John’s New Jerusalem never was so grand! No square corners and forbidding walls. The gates were not made of several solid pearls, but of millions of pearletts, strung on threads of love, offering no barriers through which any soul might not pass. My Patmos had been visited and I could dwell in it, work and wait; but I would live in it, not lie in a tomb, and once more I took hold of life.
I organized a society at which we read, had refreshments and danced—yea, broke church rules and practiced promiscuous dancing minus promiscuous kissing. Of course this was wicked. I roamed the woods, brought wild flowers and planted them, set out berry bushes, and collected a large variety of roses and lilies.
CHAPTER XVIII.
MEXICAN WAR.—AGE, 30-32.
James G. Birney was the presidential candidate of the “Liberty Party” in 1844, as he had been in ’40. During the campaign I wrote under my initials for The Spirit of Liberty, and exposing the weak part of an argument soon came to be my recognized forte.

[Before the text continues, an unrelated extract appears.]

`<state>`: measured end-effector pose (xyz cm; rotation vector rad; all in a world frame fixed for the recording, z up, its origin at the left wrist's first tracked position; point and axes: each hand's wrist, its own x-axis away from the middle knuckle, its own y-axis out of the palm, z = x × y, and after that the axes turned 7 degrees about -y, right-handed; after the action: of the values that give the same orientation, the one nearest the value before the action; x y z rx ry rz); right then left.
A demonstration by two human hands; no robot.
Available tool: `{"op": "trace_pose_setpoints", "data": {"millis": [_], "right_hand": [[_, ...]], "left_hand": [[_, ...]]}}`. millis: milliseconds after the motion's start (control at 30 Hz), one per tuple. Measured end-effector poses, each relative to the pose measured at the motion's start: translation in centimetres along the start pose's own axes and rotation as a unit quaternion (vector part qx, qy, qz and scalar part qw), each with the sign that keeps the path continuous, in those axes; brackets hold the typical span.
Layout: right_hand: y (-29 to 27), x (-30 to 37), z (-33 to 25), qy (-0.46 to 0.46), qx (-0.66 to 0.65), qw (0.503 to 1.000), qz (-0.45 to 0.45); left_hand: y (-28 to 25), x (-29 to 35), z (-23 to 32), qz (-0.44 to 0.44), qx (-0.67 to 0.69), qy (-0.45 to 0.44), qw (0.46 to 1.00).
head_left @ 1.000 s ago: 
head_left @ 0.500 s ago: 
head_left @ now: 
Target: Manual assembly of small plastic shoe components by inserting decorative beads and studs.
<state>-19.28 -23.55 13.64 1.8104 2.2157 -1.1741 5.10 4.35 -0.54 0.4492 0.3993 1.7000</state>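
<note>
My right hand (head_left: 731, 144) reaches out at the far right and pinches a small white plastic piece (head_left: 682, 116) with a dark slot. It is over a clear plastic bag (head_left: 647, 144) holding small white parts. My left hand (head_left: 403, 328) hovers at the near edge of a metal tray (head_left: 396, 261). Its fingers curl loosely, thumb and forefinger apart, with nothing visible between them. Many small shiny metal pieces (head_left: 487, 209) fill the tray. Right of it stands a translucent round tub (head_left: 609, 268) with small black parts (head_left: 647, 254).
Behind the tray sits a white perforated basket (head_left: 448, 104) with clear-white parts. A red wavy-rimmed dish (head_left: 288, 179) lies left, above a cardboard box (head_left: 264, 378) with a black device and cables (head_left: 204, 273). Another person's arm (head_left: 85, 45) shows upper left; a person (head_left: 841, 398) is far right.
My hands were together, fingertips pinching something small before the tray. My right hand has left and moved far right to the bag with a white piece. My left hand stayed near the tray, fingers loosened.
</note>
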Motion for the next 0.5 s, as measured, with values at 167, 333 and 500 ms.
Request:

For using my initials I had two reasons—my dislike and dread of publicity and the fear of embarrassing the Liberty Party with the sex question. Abolitionists were men of sharp angles. Organizing them was like binding crooked sticks in a bundle, and one of the questions which divided them was the right of women to take any prominent part in public affairs.
In that campaign, the great Whig argument against the election of Polk was, that it would bring on a war with Mexico for the extension of slavery, and when the war came, Whigs and Liberty Party men vied with each other in their cry of “Our Country, right or wrong!” and rushed into the army over every barrier set up by their late arguments. The nation was seized by a military madness, and in the furore, the cause of the slave went to the wall, and The Spirit of Liberty was discontinued. Its predecessor, The Christian Witness, had failed under the successive management of William Burleigh, Dr. Elder, and Rev. Edward Smith, three giants in those days, and there seemed no hope that any anti-slavery paper could be supported in Pittsburg, while all anti-slavery matter was carefully excluded from both religious and secular press. It was a dark day for the slave, and it was difficult to see hope for a brighter. To me, it seemed that all was lost, unless some one were especially called to speak that truth, which alone could make the people free, but certainly I could not be the messenger.